Now it is being reported that when fairness and the law collide, Justice Alito is troubled:
“the Supreme Court considered the case of Cory R. Maples, a death row inmate in Alabama whose lawyers had missed a deadline to file an appeal. ‘Mr. Maples lost his right to appeal,’ Justice Alito said, ‘through no fault of his own. . . . But a ruling for Mr. Maples,’ Justice Alito continued, ‘could require the court to adopt principles that would affect many, many cases and would substantially change existing law.’ He said he was reluctant to impose new burdens on government officials and to allow clients to second-guess their lawyers’ decisions in order to provide relief to Mr. Maples.”

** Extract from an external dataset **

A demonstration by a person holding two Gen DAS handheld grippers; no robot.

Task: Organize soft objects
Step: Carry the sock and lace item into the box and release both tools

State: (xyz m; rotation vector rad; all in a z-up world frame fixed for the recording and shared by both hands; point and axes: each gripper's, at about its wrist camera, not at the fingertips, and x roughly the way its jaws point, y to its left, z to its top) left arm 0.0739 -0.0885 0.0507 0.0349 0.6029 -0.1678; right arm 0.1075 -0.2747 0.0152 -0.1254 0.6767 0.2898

Notice how easy it is for Mr. Alito to justify denying Mr. Maples justice because of a “reluctance to impose new burdens on government officials.” My, my, those poor overburdened governmental officials! Does their need for protection from their being overburdened trump a plaintiff’s need for just treatment? Apparently so.
The Court’s justices claim that “error correction” in particular cases is not their function but that the Court’s task is to “establish legal principles that will apply in countless cases.” But the Constitution never tasks the judicial system with that function, although it does direct not only the Court but the nation to “establish Justice.” Furthermore, if the establishment of legal principles were the Count’s primary function, after almost two and a half centuries, one would expect to have on hand a list or booklet of such principles that have been established. But no such booklet or list exists. Establishing legal principles is not what the court does. To understand what the Court does do, see my piece, The Supreme Court’s “Make Believe Law.”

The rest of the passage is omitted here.